Nursing shortage leaves Juneau hospice patients with few options until gap is filled

an ambulance with a mountain in the background
Bartlett Regional Hospital pictured in Juneau on Aug. 7, 2022. (Paige Sparks/KTOO)

Juneau has been without hospice and home care since mid-September.

That’s when Catholic Community Service shut the program down because it was unable to find enough staff. Bartlett Regional Hospital plans to take over the services, eventually.

“It’s a big loss to the community because these services are so critical to people’s health and just sort of the quality of life and dignity of our last days,” said Catholic Community Service director, Erin Walker-Tolles. “It’s really tough.”

Walker-Tolles said she directed patients back to their primary care providers when she knew CCS would have to cease services.

CCS had struggled to staff the program for a while, Walker-Tolles said, but the pandemic made the market for nurses even tighter.

“There is a massive health care worker crisis happening in this country. And it’s especially challenging in Alaska. And it is affecting people’s ability to get medical care,” she said.

Walker-Tolles said hospice and home care often used traveling nurses to bolster its local staff. But as the price for nurses increased dramatically over the past few years, she says they were priced out.

“All across the country, the health care worker shortage is affecting especially nonprofit and smaller health care providers,” she said.

The hospice and home care program served about 60 residents before the pandemic, Walker-Tolles said. By the time the program shut down, there were only 17 people using the service. She said they simply didn’t have the staff to take on new patients.
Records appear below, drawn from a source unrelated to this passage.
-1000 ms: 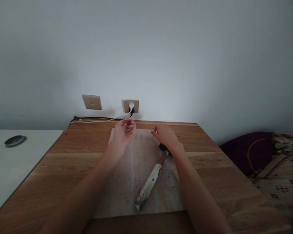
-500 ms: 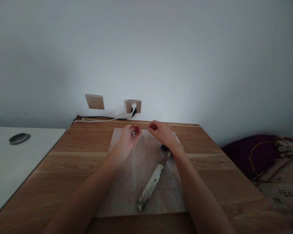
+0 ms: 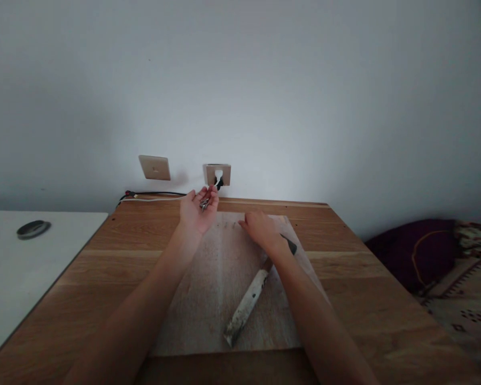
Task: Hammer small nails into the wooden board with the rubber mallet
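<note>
My left hand is raised palm up over the far left of a pale wooden board, fingers curled around a small bunch of shiny metal nails. My right hand is lowered to the board's far part, its fingertips pinched together at the surface. Whatever is between those fingertips is too small and hidden to make out. Just left of them, several small nails stand in a row on the board. A hammer with a worn, whitish handle lies diagonally on the board, its dark head partly behind my right wrist.
The board rests on a brown wooden table against a wall. A socket with a plug and cables is at the back. On the left, a white surface carries a dark round object. Patterned fabric lies at right.
My left hand has moved left and slightly up with the nails. My right hand has come down to the board, uncovering the row of standing nails and more of the hammer head.
</note>
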A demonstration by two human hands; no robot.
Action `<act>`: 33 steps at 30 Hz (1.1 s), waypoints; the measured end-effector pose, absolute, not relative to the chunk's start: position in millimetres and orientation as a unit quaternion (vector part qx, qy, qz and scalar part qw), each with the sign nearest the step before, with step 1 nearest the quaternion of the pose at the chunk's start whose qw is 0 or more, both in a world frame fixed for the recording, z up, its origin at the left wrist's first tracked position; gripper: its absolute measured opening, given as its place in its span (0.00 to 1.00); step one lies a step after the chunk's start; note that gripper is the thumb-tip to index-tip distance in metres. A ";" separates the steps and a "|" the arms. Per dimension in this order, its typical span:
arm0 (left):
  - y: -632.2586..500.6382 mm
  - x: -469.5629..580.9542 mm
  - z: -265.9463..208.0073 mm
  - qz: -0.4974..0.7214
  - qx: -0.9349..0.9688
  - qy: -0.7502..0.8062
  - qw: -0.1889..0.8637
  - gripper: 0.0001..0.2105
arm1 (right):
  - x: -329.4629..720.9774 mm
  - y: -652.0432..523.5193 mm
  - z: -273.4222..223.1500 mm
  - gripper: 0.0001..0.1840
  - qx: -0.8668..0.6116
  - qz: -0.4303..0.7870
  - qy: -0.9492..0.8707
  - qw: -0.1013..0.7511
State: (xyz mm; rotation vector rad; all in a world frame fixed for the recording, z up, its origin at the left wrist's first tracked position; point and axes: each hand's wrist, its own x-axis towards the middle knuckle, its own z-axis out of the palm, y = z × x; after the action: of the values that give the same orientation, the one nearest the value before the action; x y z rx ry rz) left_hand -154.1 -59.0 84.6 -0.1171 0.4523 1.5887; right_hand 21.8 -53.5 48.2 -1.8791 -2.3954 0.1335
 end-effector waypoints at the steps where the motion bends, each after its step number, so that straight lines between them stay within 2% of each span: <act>1: -58.7 -152.9 83.5 0.701 -0.050 0.221 0.676 0.12 | 21.4 -53.7 47.1 0.13 -0.615 0.046 -0.786 0.042; 7: -55.6 -131.8 57.5 0.664 -0.047 0.320 0.674 0.11 | 16.9 -54.8 62.8 0.13 -0.594 0.053 -0.799 0.082; 9: -55.3 -124.9 51.3 0.656 -0.035 0.325 0.680 0.13 | 13.0 -56.3 71.4 0.13 -0.560 0.077 -0.814 0.133; 12: -55.5 -121.1 51.0 0.646 -0.014 0.314 0.695 0.15 | 6.9 -58.6 78.0 0.15 -0.491 0.136 -0.821 0.257; 14: -55.4 -126.9 56.6 0.658 -0.011 0.300 0.691 0.14 | 5.0 -58.7 76.4 0.15 -0.481 0.137 -0.811 0.302; 16: -55.1 -138.9 64.8 0.678 -0.023 0.276 0.680 0.12 | 5.3 -57.5 70.7 0.15 -0.517 0.092 -0.810 0.261; 19: -54.8 -157.1 75.1 0.711 -0.051 0.220 0.666 0.12 | 6.5 -55.4 57.6 0.15 -0.566 0.043 -0.808 0.155; 24: -57.6 -148.5 67.9 0.705 -0.060 0.230 0.668 0.11 | 3.8 -55.6 38.8 0.13 -0.576 0.053 -0.813 0.067; 28: -58.4 -132.7 56.5 0.648 -0.070 0.277 0.706 0.10 | 4.3 -53.5 35.7 0.15 -0.569 0.059 -0.819 0.047; 33: -51.9 -140.7 52.4 0.676 -0.081 0.294 0.671 0.09 | 7.5 -49.5 35.8 0.14 -0.557 0.070 -0.824 0.077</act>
State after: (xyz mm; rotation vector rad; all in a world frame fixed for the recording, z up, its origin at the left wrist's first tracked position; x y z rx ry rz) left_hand -140.7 -51.9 52.4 -0.1834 0.6631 1.5233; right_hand 7.5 -49.5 35.8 -1.6687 -2.4688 0.2111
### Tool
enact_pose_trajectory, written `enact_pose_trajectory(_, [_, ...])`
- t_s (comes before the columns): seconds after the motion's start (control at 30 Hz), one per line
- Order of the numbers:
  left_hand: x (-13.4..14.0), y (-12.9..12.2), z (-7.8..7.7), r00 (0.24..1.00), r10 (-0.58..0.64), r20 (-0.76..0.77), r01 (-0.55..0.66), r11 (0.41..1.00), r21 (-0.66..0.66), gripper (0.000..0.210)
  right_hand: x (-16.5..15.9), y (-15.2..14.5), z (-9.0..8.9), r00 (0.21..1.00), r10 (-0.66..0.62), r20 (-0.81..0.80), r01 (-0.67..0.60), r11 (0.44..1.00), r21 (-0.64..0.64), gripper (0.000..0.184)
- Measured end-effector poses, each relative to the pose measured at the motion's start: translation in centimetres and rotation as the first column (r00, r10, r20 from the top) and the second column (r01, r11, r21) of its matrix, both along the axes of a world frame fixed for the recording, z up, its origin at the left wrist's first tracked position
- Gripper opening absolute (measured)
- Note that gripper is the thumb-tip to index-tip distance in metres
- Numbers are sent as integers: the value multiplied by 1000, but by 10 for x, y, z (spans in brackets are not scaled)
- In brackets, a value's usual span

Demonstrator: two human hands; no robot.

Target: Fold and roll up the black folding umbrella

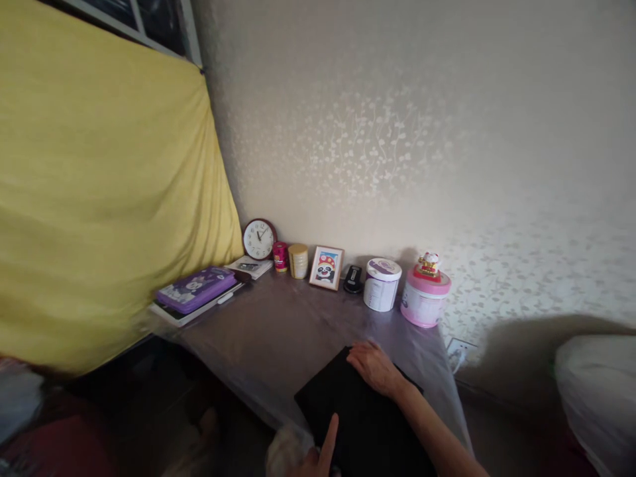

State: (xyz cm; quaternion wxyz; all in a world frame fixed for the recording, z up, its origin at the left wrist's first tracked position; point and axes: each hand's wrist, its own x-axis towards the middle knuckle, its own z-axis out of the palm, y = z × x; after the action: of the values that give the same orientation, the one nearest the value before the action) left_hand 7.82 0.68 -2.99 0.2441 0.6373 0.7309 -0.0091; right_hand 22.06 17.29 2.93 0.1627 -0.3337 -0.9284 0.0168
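A flat black rectangular thing (368, 424) lies tilted across the near part of the table; I cannot make out whether it is a folder or a device. My right hand (376, 368) rests palm down over its far edge, fingers stretched and holding nothing visible. Low in the picture, my left hand (320, 457) is partly cut off by the frame. One finger of it points up over the black surface, and the other fingers are mostly hidden. Beside that hand is a blurred whitish shape (285, 452) that I cannot identify.
Along the table's (278, 331) back stand a clock (259, 239), a pink can (280, 257), a lidded jar (298, 262), a panda picture frame (326, 268), a black object (353, 279) and two tubs (381, 286). A purple case (196, 289) lies left. A yellow curtain (109, 165) hangs left.
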Motion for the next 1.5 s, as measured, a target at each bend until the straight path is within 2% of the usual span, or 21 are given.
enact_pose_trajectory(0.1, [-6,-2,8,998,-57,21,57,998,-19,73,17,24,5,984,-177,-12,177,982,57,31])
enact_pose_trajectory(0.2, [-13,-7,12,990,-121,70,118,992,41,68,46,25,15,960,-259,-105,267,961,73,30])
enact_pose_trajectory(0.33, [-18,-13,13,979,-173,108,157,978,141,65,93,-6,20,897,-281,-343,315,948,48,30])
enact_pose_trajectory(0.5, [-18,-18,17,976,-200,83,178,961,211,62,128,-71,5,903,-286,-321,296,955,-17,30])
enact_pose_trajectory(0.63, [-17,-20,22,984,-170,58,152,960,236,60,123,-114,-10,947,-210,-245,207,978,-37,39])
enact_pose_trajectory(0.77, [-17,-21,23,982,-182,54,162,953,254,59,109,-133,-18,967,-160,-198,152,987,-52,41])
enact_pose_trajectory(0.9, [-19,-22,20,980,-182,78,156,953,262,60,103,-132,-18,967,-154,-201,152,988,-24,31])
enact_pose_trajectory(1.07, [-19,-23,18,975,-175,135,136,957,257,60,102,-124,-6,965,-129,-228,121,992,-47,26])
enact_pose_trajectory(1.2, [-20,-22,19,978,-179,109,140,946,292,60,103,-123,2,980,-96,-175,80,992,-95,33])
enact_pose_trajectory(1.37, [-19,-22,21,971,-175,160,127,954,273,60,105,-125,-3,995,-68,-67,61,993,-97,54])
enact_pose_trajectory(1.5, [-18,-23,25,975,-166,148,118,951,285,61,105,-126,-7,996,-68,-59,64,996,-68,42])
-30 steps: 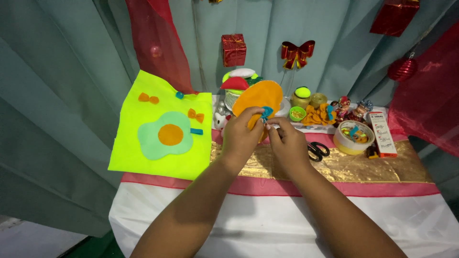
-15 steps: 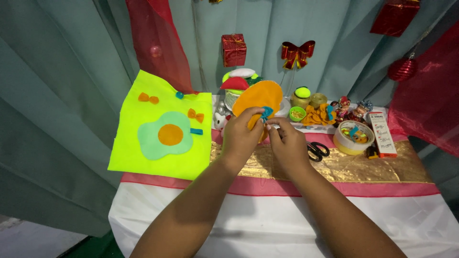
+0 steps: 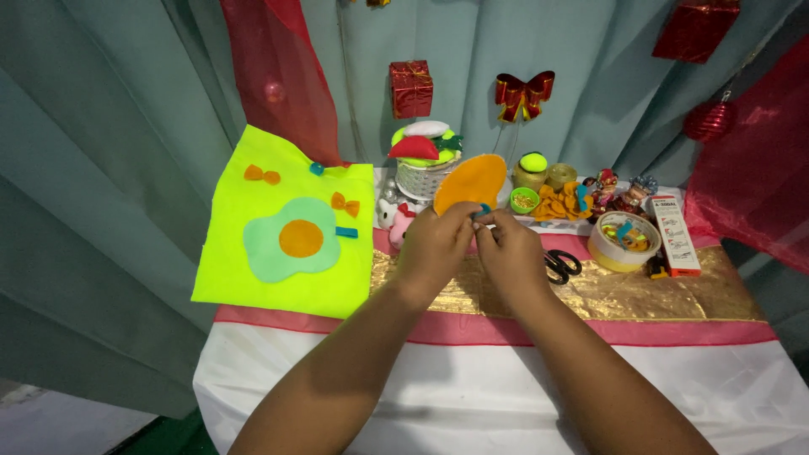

Nathan Rumsey, Bartlett Regional Hospital’s business development strategist, said the hospital’s leadership decided to take over services in mid-August and applied for licenses in mid-November. He said he’s hopeful the hospital will get its licenses in the next 60 to 90 days.

“In the meantime, that obviously puts those people, especially if they can’t seek some type of service outside of this community, that puts them at a disadvantage,” he said. “That’s why we’re trying to move as quickly as we can to reestablish those services.”

Rumsey also said the lapse in service means that primary care physicians and the emergency department are now filling in.

“I am anecdotally aware that there are many patients that would otherwise be able to seek care and get care in their homes that are finding their way into the hospital for other reasons, because they can’t get that and — and that’s a frustration to everyone,” he said.

Bartlett has offered to hire staff from Catholic Community Service, but Rumsey said they will need more nurses. The hospital plans to advertise for those jobs within a few weeks.

Ultimately, he said the timeline is out of the hospital’s control until they receive licenses from the state. Once those are secured, he hopes to be up and running very quickly.